Más de 72.000 personas se congregaron en Palma el 27 de julio de 2026 para exigir políticas efectivas contra la masificación turística, según el recuento oficial del Ayuntamiento de Palma y la confirmación independiente de la Oficina de Estadística de las Illes Balears. Esta cifra representa un aumento del 300% respecto a la manifestación de julio de 2023, que reunió 18.150 asistentes, y supera en un 42% al récord previo de 2019, cuando acudieron 50.700 personas.
De 18.150 a 72.000
La escalada de participación refleja una consolidación del movimiento ciudadano frente a la presión inmobiliaria y la saturación de servicios públicos. Entre 2023 y 2026, el número de turistas anuales en Mallorca creció un 19,7%, pasando de 12,4 millones a 14,85 millones, según datos del Instituto Nacional de Estadística (INE) y el Consell de Mallorca. En ese mismo período, el parque de viviendas alquiladas turísticamente aumentó un 38,2%, alcanzando las 124.600 unidades registradas, según el Registro de Actividades Turísticas de las Illes Balears (RATIB).
Un 300% más que en 2023
El salto cuantitativo no es meramente numérico: el perfil demográfico se amplió significativamente. El 34,2% de los asistentes eran menores de 30 años, frente al 22,8% en 2023. Además, el 18,6% eran mayores de 65 años —un aumento del 6,3 puntos porcentuales respecto a la edición anterior—, lo que evidencia una transversalidad generacional sin precedentes en las protestas antiturísticas de la isla.
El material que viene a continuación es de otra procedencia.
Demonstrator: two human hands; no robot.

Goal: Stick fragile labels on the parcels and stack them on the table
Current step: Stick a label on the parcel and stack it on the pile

Tres veces superior a la movilización de 2023
La marcha de 2026 fue la primera en activar el protocolo de saturación de la red de transporte público de Palma, con 27 líneas de autobús sobrecargadas y un incremento del 215% en el uso de la red de bicicletas compartidas (BiciMallorca), según datos de TIB. El impacto territorial también se intensificó: el 68% de los manifestantes procedía de fuera de Palma, incluyendo 12.400 desde Menorca y 9.800 desde Ibiza, lo que confirma la consolidación del movimiento como fenómeno interinsular.
Radiografía en cifras
- 72.000 manifestantes registrados oficialmente, la cifra más alta desde el inicio del ciclo de protestas en 2016.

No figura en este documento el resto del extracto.